Coup de cœur du mois - 08/2025
Tout au long de l’année 2025, la Photothèque de l’IRPA vous présente son « coup de cœur du mois », parmi ses photographies récentes, ou plus anciennes. Pour ce mois d’août, ayant profité de la fermeture de la salle de lecture pour cause de réaménagement, la Photothèque souhaite mettre à l’honneur des clichés, dessins et plans montrant l’aménagement et l’évolution des espaces dédiés au stockage, à la préservation et à la consultation de ses photographies.
Mélanie Droumart
Un bâtiment pensé pour le patrimoine et l’image
Dès son origine, la mission de l’IRPA a été de constituer une mémoire visuelle exhaustive, enrichie au fil des années par des campagnes photographiques menées à travers tout le pays, et même au-delà de ses frontières. Au cœur de cette mémoire, se trouve le compactus, un système ingénieux de rayonnages mobiles et sécurisés, spécialement conçu pour préserver les images dans des conditions adaptées.
Autrefois, la Photothèque était installée à l’emplacement de l’actuelle salle de lecture de l’IRPA, au premier étage. Les cartons contenant les positifs étaient alors en accès libre, permettant aux chercheurs et passionnés de consulter directement les images, à la manière d’une bibliothèque traditionnelle.
Comme le montrent les plans, l’architecte avait prévu cet espace dédié à la conservation des photographies dès la conception du bâtiment. Et cette attention ne se voit pas qu’au niveau de la Photothèque : c’est l’ensemble de l’édifice de l’IRPA qui a été pensé pour répondre aux exigences spécifiques de préservation, d’étude et de restauration du patrimoine.
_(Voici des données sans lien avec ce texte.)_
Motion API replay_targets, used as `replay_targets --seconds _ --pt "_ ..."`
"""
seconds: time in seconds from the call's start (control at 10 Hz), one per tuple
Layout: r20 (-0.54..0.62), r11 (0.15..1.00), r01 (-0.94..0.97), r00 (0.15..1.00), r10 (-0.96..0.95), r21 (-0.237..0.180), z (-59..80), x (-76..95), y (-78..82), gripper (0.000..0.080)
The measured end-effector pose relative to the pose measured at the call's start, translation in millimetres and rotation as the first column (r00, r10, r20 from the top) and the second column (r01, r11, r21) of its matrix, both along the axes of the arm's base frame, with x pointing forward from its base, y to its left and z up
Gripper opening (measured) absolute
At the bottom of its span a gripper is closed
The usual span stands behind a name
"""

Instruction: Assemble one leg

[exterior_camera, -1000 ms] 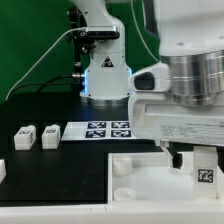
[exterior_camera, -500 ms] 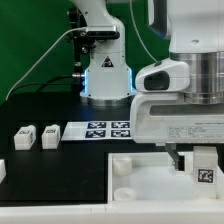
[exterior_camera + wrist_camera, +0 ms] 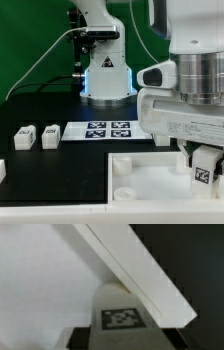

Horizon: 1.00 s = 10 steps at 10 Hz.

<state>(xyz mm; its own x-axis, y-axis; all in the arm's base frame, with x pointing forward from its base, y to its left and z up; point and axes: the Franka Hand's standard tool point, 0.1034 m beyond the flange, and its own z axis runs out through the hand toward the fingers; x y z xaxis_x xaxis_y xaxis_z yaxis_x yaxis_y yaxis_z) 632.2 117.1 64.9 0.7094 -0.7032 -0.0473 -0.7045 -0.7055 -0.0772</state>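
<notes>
My gripper [image 3: 203, 158] is shut on a leg [image 3: 205, 172], a small white block with a black-and-white tag, at the exterior view's right. It holds the leg over the far right part of the large white tray-like piece [image 3: 140, 180] with a raised rim. In the wrist view the held leg [image 3: 122, 314] stands between my dark fingers, against the tray's rim [image 3: 135, 266] and its flat white floor. Two more legs [image 3: 25, 137] [image 3: 48, 135] lie on the black table at the exterior view's left.
The marker board [image 3: 100, 130] with its tags lies on the table behind the tray. The arm's white base [image 3: 105, 70] stands at the back. Another white part [image 3: 2, 170] shows at the exterior view's left edge.
My gripper with the leg has shifted slightly lower and toward the exterior view's right over the tray. The other parts have not moved.
</notes>
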Motion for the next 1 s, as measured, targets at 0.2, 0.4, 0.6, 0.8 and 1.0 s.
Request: replay_targets --seconds 0.2,0.4,0.6,0.8,1.0 --pt "-0.028 0.957 0.289 0.957 -0.289 0.013 -0.5 1.7 1.5 0.0292" --pt "-0.066 0.793 0.606 0.796 -0.602 0.066 -1.7 2.1 0.6 0.0294" --pt "-0.109 0.570 0.819 0.574 -0.811 0.069 -2.8 2.6 6.3 0.0294" --pt "-0.129 0.422 0.905 0.426 -0.896 0.055 -2.9 3.1 8.0 0.0294" --pt "-0.129 0.417 0.907 0.421 -0.898 0.054 -3.0 3.2 7.5 0.0307"
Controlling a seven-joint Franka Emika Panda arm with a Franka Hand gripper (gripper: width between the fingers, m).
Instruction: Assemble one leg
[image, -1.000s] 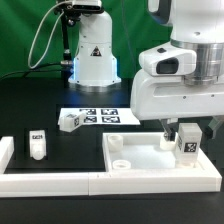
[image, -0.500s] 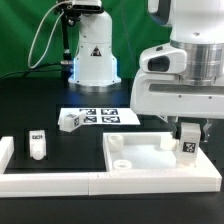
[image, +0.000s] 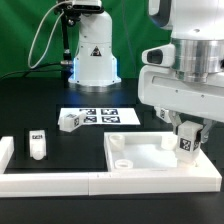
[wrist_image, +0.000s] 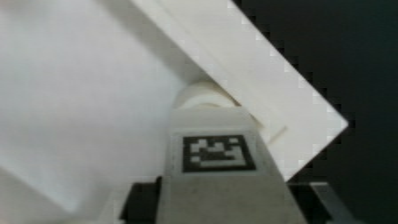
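Note:
My gripper (image: 186, 140) is shut on a white leg (image: 187, 143) with a black-and-white tag and holds it upright over the right end of the large white slab (image: 150, 158). In the wrist view the leg (wrist_image: 217, 150) fills the space between my fingers (wrist_image: 150, 200), and its tip sits over a corner hole (wrist_image: 208, 98) of the slab (wrist_image: 89, 100). Two more legs show in the exterior view: one stands at the left (image: 37, 145), one lies by the marker board (image: 69, 121).
The marker board (image: 103, 117) lies on the black table behind the slab. A low white wall (image: 60, 182) runs along the front edge. The robot's white base (image: 92, 55) stands at the back.
My gripper with the leg has turned slightly and shifted a little over the slab's right end. The other legs have not moved.

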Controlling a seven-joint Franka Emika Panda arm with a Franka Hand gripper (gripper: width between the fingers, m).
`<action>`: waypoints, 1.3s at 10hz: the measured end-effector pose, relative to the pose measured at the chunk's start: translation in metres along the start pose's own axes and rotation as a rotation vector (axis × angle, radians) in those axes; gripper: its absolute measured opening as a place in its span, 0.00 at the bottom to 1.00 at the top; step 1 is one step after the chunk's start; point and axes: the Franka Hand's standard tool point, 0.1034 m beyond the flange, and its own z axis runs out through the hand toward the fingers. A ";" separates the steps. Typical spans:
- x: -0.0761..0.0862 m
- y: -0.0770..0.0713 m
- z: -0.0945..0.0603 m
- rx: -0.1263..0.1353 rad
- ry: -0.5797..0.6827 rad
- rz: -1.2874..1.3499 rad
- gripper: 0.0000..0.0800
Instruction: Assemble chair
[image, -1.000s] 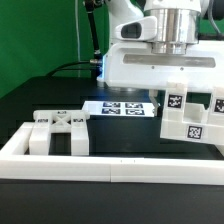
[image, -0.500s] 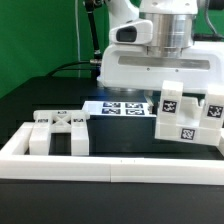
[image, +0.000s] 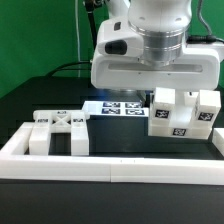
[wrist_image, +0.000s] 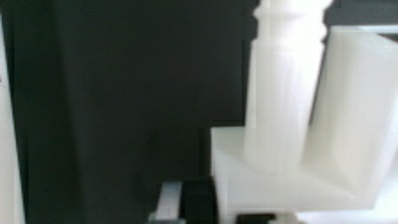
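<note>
plainly, at centre right of the exterior view, the chair (image: 185, 118): a boxy, half-built cluster of white blocks, standing roughly upright, tucked directly under the arm's wide white hand. on its near faces, square black-and-white tags, one high on the left block, one low in the middle, one on the right block; blocky patterns only, too small to read as any code or word. gripper (image: 158, 82) filling the upper middle and upper right of the frame, jaws drawn fully closed, fingertips hidden behind the hand's housing and the chair's blocks; impossible to tell whether pinching some thin part of the chair or merely close against it. just left of the chair, at mid-frame, the marker board (image: 118, 107), flat on the black table (image: 30, 100), printed with a row of the same kind of tags, its right end cut off by the chair. at lower left, loose white pieces (image: 58, 130), side by side, set against the inner side of the long white border rail (image: 110, 165) stretching across the lower frame. at upper left, a green backdrop (image: 40, 30) and a dark cable (image: 75, 68). in the wrist view, blurred and very close: a white turned post (wrist_image: 290, 40) beside a taller flat slab, both joined to a white block (wrist_image: 294, 170), dark table behind.
</note>
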 end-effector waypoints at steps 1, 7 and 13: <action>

Positif et négatif : deux facettes d’une même mémoire
Derrière chaque image consultée se cache tout un processus de création et de conservation. La Photothèque distingue, en particulier, deux types de supports photographiques : les négatifs et les positifs.
- Le négatif est l’image originale obtenue sur film ou plaque, où les valeurs lumineuses et chromatiques sont inversées par rapport à la réalité. Le négatif constitue la matrice à partir de laquelle on réalise des positifs.
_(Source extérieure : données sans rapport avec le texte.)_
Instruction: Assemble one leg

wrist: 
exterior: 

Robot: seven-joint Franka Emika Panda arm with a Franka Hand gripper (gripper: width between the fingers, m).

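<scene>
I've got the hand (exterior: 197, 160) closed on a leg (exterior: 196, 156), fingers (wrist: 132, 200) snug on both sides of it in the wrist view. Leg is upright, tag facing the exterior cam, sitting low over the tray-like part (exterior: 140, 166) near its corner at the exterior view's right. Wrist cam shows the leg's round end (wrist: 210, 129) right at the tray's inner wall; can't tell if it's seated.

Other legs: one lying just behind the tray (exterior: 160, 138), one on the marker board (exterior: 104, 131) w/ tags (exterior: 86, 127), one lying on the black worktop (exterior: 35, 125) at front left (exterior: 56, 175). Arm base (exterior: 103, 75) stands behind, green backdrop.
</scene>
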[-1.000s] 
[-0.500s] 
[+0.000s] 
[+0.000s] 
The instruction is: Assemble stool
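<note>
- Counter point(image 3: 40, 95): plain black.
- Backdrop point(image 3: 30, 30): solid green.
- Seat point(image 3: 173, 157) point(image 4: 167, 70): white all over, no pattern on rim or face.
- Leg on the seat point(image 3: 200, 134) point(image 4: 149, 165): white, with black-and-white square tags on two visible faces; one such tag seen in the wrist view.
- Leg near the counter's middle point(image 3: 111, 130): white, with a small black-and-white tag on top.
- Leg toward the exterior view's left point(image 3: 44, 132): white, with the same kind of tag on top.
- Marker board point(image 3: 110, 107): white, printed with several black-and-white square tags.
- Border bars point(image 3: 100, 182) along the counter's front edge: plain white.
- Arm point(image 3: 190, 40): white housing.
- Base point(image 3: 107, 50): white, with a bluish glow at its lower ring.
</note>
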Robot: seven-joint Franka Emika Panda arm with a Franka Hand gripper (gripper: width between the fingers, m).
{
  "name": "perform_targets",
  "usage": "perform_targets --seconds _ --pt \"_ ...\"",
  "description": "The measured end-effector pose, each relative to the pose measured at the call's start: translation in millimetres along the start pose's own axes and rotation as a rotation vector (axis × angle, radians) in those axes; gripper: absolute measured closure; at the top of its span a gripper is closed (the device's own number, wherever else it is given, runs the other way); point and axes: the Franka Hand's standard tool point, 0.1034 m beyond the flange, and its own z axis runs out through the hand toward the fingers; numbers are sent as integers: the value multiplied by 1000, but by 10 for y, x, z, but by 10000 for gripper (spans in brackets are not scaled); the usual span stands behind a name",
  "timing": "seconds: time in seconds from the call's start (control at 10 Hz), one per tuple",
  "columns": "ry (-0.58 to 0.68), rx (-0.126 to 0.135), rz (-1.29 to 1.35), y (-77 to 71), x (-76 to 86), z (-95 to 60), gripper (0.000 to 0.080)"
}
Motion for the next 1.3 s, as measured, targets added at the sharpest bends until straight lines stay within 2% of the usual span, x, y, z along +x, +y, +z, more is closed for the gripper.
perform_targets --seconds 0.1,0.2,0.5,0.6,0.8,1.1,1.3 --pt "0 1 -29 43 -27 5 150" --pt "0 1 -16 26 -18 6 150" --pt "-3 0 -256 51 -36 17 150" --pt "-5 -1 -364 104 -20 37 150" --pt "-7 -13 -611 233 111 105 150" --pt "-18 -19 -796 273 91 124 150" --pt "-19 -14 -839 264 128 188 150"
- Le positif est l’image lisible à l’œil nu, avec des valeurs lumineuses correctes. Généralement tirée sur papier à partir du négatif, elle correspond à la représentation “finale” de la photographie.
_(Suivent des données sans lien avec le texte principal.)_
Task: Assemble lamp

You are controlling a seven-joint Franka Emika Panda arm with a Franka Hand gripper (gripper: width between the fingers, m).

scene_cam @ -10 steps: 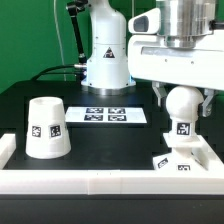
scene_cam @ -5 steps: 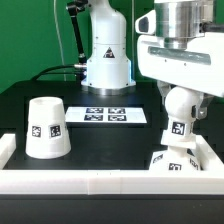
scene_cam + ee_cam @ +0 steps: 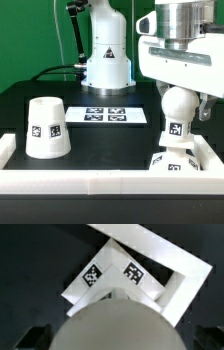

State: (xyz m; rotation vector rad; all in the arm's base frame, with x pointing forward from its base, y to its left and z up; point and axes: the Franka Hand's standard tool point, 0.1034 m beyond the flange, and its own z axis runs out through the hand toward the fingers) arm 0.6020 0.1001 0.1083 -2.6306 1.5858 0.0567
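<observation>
**Bulb held over base at the corner of the table**

A black table top [image 3: 100,140] is seen, edged at the front and sides by a low white wall [image 3: 90,183]; behind it hangs a green backdrop [image 3: 30,40]. The marker board [image 3: 116,115] lies flat near the back, in front of the robot's white pedestal [image 3: 107,50].

No containers are present (the shade comes closest, but it stands mouth down). The shade [image 3: 47,128] sits on the exterior view's left, tag facing the camera, well apart from the other parts.

On the exterior view's right, the bulb [image 3: 177,103] is pinched by the gripper [image 3: 180,98], fingers either side of its round head, stem pointing down. The base [image 3: 175,160] lies directly below, tucked into the wall's corner; whether stem and base are touching cannot be told. In the wrist view the bulb [image 3: 115,322] fills the foreground, w/ the base [image 3: 115,277] and its two tags seen beyond it. The gripper body hides part of the table's rear right.
</observation>
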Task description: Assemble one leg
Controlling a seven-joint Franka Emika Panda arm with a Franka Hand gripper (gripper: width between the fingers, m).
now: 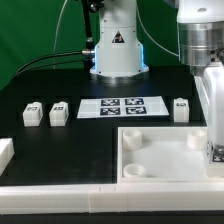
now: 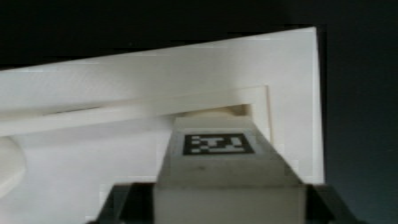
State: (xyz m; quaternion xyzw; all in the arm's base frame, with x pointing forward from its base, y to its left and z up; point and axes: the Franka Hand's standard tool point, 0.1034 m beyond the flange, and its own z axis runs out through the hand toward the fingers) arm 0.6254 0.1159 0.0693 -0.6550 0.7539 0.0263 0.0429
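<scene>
On the black counter point(image 1: 60, 135), the tool point(image 1: 213, 150) is clamping a leg point(image 2: 221, 160), seemingly light and rigid, by its flat sides, over the tray's point(image 1: 150, 160) right corner.

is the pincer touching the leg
Touching: in the wrist view the pincer has its fingers closed against both sides of the tagged leg.

Tray point(image 1: 160, 158) wall just beside the held leg point(image 2: 221, 150)
</scene>
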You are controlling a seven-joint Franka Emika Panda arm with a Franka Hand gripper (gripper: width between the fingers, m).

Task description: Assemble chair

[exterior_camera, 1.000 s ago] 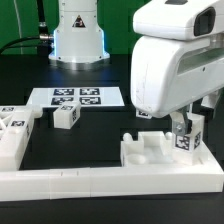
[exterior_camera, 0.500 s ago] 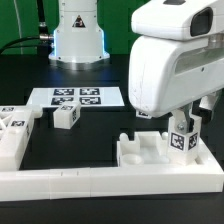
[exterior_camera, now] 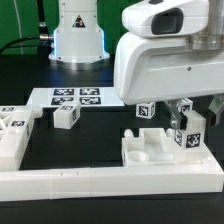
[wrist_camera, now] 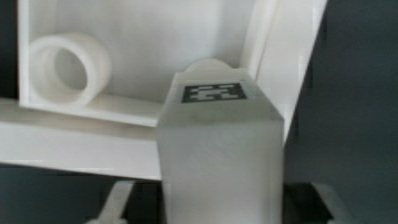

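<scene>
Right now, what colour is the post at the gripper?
White post, black-and-white tag; wrist view best.

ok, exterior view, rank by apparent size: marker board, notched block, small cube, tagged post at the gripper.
1. notched block, nearer the camera.
2. marker board.
3. tagged post and small cube: look alike, not ranked.

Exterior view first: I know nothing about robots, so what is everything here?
Table: one, black, under everything.
Border rail: one, white, along the near edge.
Marker board: one, white, flat mid-table.
Notched block: one, white, against the Border rail, exterior view's right.
Small cube: one, white, tagged, in front of the Marker board.
Tagged blocks: cluster, count unclear, white, exterior view's left edge.
Half-hidden tagged part: one, white, behind the Notched block.
Tagged bar: one, white, upright over the Notched block.
Robot arm: one, glossy white, over the exterior view's right.
End effector: one, dark, closed on the Tagged bar.
</scene>
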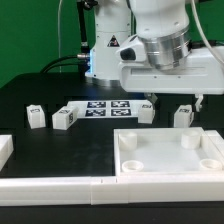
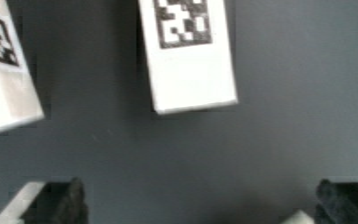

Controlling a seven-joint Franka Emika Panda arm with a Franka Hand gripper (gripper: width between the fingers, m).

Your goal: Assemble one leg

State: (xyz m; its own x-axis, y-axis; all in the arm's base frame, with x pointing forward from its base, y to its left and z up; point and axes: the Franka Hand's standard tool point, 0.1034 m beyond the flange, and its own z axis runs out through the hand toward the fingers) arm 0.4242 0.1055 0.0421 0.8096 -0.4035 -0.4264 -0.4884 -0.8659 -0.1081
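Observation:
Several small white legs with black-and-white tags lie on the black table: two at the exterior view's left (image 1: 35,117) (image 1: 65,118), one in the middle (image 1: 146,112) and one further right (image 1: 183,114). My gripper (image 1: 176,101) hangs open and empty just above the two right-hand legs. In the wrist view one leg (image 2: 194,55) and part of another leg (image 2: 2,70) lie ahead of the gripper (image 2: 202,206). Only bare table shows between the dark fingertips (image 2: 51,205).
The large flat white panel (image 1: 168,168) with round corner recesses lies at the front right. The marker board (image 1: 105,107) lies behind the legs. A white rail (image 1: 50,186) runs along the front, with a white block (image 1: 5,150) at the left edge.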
Cette distinction n’est pas seulement technique : elle structure aussi le classement et la gestion de la collection. Les négatifs sont conservés selon des critères de préservation et d’authenticité, tandis que les positifs sont organisés pour faciliter la consultation, la recherche et la valorisation auprès du public.
La Cellule de numérisation DIGIT : la mémoire à portée de clic
Depuis plusieurs années, l’IRPA s’est engagée dans un ambitieux projet de numérisation grâce au programme DIGIT de BELSPO. Ce service transforme des centaines de milliers de photographies, plans et dossiers en images haute définition, accessibles à tous, via la base de données BALaT.
Les avantages sont nombreux :
- Accès gratuit à plus de 800 000 images en ligne
- Préservation à long terme des documents originaux
- Mise à disposition rapide de ressources pour les chercheurs, les institutions et le grand public
- Politique d’Open Access favorisant la réutilisation des images
- Réponse et aide pour les demandes spécifiques
Entre patrimoine matériel et mémoire numérique
Le compactus reste un symbole fort de la mémoire matérielle de l’IRPA, rappelant l’époque où chercheurs et chercheurs d’images parcouraient les cartons, feuilletaient des photographies, des fiches et des publications à la recherche d’un détail ou d’une œuvre.
Aujourd’hui, la Photothèque incarne la transition entre patrimoine tangible et mémoire numérique. Les pratiques de recherche ont profondément évolué : la consultation se fait désormais en ligne, avec un accès facilité à des milliers d’images et de données. Une véritable révolution, qui ouvre notre patrimoine à un public plus large que jamais.
Mais tout n’est pas encore purement numérique, loin de là. Les collections physiques demeurent une source irremplaçable de savoir et d’authenticité. C’est pourquoi il reste essentiel de continuer à préserver et à valoriser ces supports matériels, tout en poursuivant l’effort de numérisation.